GitHub-Ready Features
- ✅ Clean, modular architecture
- ✅ REST API endpoints demonstrating each approach
- ✅ Benchmark results and performance summaries
- ✅ Logging, diagnostics, and health checks
- ✅ Full README with setup, explanation, and trade-offs
I want this project to act as a practical best practices showcase for advanced C# database development.
Example C# Class.
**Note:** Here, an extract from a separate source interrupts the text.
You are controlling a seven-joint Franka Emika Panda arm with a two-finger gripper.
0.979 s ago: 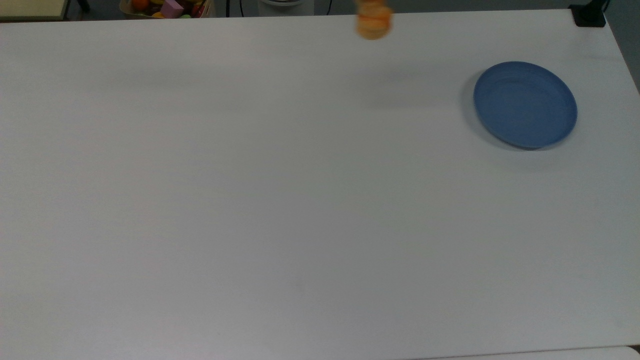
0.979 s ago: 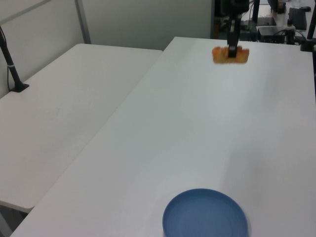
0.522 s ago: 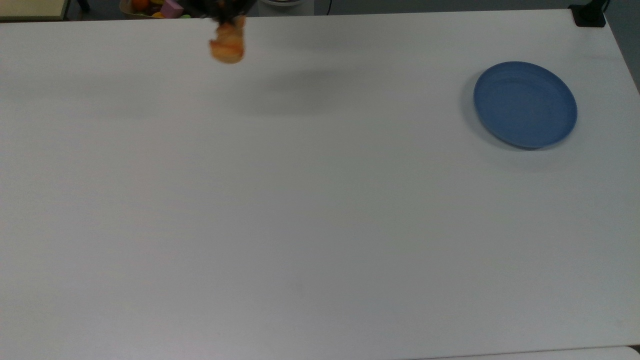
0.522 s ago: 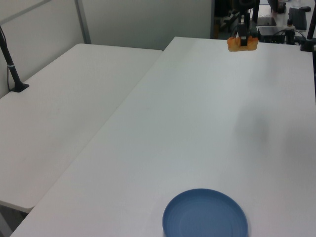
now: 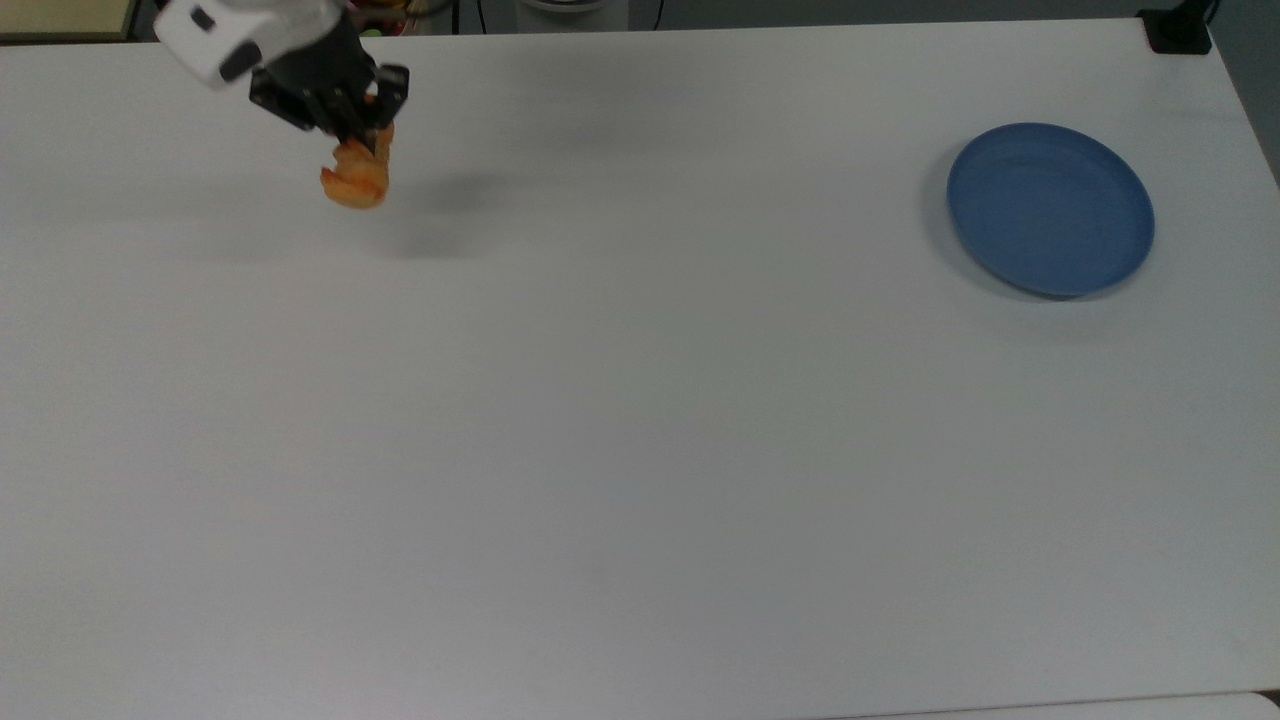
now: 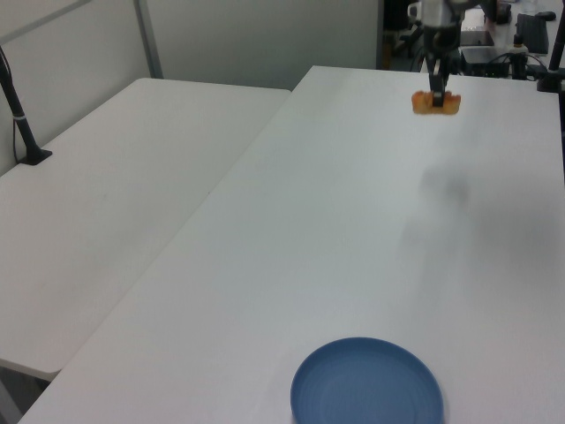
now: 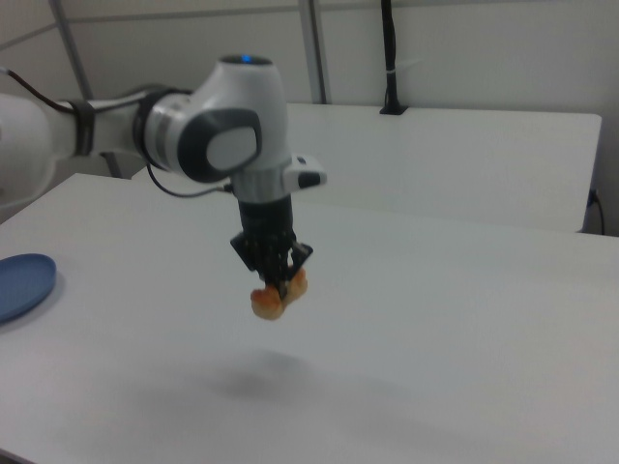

Advanced Student Repository
Here’s a complete C# class example that integrates EF Core, Dapper, and ADO.NET within a single repository pattern, following the advanced techniques discussed in the article.
using System.Data;
using System.Data.SqlClient;
using System.Threading.Tasks;
using System.Collections.Generic;
using Dapper;
using Microsoft.EntityFrameworkCore;
public class AdvancedStudentRepository
{
private readonly AppDbContext _context;
private readonly IDbConnection _connection;
public AdvancedStudentRepository(AppDbContext context, string connectionString)
{
_context = context;
_connection = new SqlConnection(connectionString);
}
// EF Core compiled query example
private static readonly Func<AppDbContext, int, Task<Student?>> GetStudentByIdQuery =
EF.CompileAsyncQuery((AppDbContext ctx, int id) =>
ctx.Students.FirstOrDefault(s => s.Id == id));
public Task<Student?> GetStudentByIdEfCoreAsync(int id)
{
return GetStudentByIdQuery(_context, id);
}
// Dapper example for active students
public async Task<IEnumerable<Student>> GetActiveStudentsDapperAsync()
{
string sql = "SELECT * FROM Students WHERE IsActive = 1";
return await _connection.QueryAsync<Student>(sql);
}
// ADO.NET example with table-valued parameter
public async Task<IEnumerable<Student>> GetStudentsByIdsAdoNetAsync(List<int> ids)
{
var table = new DataTable();
table.Columns.Add("Id", typeof(int));
ids.ForEach(id => table.Rows.Add(id));
using var cmd = new SqlCommand("GetStudentsByIds", (SqlConnection)_connection)
{
CommandType = CommandType.StoredProcedure
};
cmd.Parameters.AddWithValue("@Ids", table);
var students = new List<Student>();
await _connection.OpenAsync();
using var reader = await cmd.ExecuteReaderAsync();
while (await reader.ReadAsync())
{
students.Add(new Student
{
Id = reader.GetInt32(reader.GetOrdinal("Id")),
FirstName = reader.GetString(reader.GetOrdinal("FirstName")),
LastName = reader.GetString(reader.GetOrdinal("LastName")),
IsActive = reader.GetBoolean(reader.GetOrdinal("IsActive"))
});
}
await _connection.CloseAsync();
return students;
}
}
Highlights
- ✅ Uses EF Core compiled query for fast lookups
- ✅ Uses Dapper for quick, simple queries
- ✅ Uses ADO.NET for advanced bulk operations with TVPs
- ✅ Follows repository pattern for clean separation of concerns
Conclusion
By combining compiled EF Core queries, Dapper micro-ORM, and ADO.NET tricks like TVPs, I can build advanced, high-performance .NET applications that balance flexibility, speed, and maintainability. Adding structured logging, interceptors, and performance benchmarks ensures that I can observe, tune, and evolve the system confidently.